### Problem details
Send back the records in full, character for character.

### Data records
--------------------------------
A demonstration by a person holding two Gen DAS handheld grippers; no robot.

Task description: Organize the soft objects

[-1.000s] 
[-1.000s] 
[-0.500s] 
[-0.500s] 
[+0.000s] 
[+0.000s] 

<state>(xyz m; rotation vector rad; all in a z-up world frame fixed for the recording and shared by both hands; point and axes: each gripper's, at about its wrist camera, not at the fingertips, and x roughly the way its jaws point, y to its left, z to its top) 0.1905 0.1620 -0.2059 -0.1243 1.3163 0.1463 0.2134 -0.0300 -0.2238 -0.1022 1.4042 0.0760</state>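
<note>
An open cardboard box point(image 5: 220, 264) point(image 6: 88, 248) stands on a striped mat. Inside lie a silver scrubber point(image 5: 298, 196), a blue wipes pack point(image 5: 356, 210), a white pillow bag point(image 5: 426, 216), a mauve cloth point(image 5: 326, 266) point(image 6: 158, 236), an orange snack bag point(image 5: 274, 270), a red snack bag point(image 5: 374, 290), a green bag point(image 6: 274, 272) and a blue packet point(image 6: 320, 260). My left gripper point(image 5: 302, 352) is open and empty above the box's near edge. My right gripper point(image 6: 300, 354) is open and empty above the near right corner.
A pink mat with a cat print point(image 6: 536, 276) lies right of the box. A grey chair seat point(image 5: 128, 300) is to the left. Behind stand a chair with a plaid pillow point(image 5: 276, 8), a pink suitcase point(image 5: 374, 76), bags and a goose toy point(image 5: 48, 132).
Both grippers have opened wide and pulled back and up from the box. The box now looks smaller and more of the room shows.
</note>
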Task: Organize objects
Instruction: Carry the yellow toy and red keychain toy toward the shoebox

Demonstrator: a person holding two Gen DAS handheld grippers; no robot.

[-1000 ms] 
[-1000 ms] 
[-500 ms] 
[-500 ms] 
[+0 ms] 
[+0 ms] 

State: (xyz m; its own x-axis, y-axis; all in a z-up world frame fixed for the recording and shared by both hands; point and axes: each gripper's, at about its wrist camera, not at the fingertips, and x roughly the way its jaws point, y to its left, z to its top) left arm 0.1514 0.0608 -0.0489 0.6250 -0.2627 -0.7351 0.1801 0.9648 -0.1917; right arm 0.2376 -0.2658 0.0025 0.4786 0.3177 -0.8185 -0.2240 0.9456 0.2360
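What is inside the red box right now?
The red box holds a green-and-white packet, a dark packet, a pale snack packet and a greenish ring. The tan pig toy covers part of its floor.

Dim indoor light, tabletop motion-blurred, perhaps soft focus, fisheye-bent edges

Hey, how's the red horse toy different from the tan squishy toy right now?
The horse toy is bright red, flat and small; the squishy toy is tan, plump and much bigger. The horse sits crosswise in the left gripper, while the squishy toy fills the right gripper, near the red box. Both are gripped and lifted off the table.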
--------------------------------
### Completed task
A demonstration by a person holding two Gen DAS handheld grippers; no robot.

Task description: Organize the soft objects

[-1.000s] 
[-1.000s] 
[-0.500s] 
[-0.500s] 
[+0.000s] 
[+0.000s] 

<state>(xyz m; rotation vector rad; all in a z-up world frame fixed for the recording and shared by both hands; point and axes: each gripper's, at about its wrist camera, not at the fingertips, and x roughly the way its jaws point, y to its left, z to its top) 0.1905 0.1620 -0.2059 -0.1243 1.3163 0.1463 0.2134 -0.0300 -0.2238 -0.1022 1.4042 0.0760</state>
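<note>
An open cardboard box point(image 5: 220, 264) point(image 6: 88, 248) stands on a striped mat. Inside lie a silver scrubber point(image 5: 298, 196), a blue wipes pack point(image 5: 356, 210), a white pillow bag point(image 5: 426, 216), a mauve cloth point(image 5: 326, 266) point(image 6: 158, 236), an orange snack bag point(image 5: 274, 270), a red snack bag point(image 5: 374, 290), a green bag point(image 6: 274, 272) and a blue packet point(image 6: 320, 260). My left gripper point(image 5: 302, 352) is open and empty above the box's near edge. My right gripper point(image 6: 300, 354) is open and empty above the near right corner.
A pink mat with a cat print point(image 6: 536, 276) lies right of the box. A grey chair seat point(image 5: 128, 300) is to the left. Behind stand a chair with a plaid pillow point(image 5: 276, 8), a pink suitcase point(image 5: 374, 76), bags and a goose toy point(image 5: 48, 132).
Both grippers have opened wide and pulled back and up from the box. The box now looks smaller and more of the room shows.
</note>
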Task: Organize objects
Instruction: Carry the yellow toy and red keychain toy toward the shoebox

Demonstrator: a person holding two Gen DAS handheld grippers; no robot.

[-1000 ms] 
[-1000 ms] 
[-500 ms] 
[-500 ms] 
[+0 ms] 
[+0 ms] 

State: (xyz m; its own x-axis, y-axis; all in a z-up world frame fixed for the recording and shared by both hands; point and axes: each gripper's, at about its wrist camera, not at the fingertips, and x roughly the way its jaws point, y to its left, z to its top) left arm 0.1514 0.0608 -0.0489 0.6250 -0.2627 -0.7351 0.1801 0.9648 -0.1917; right arm 0.2376 -0.2658 0.0025 0.4786 0.3177 -0.8185 -0.2240 0.9456 0.2360
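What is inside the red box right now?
The red box holds a green-and-white packet, a dark packet, a pale snack packet and a greenish ring. The tan pig toy covers part of its floor.

Dim indoor light, tabletop motion-blurred, perhaps soft focus, fisheye-bent edges

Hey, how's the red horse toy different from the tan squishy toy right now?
The horse toy is bright red, flat and small; the squishy toy is tan, plump and much bigger. The horse sits crosswise in the left gripper, while the squishy toy fills the right gripper, near the red box. Both are gripped and lifted off the table.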

Here the exercise is finished.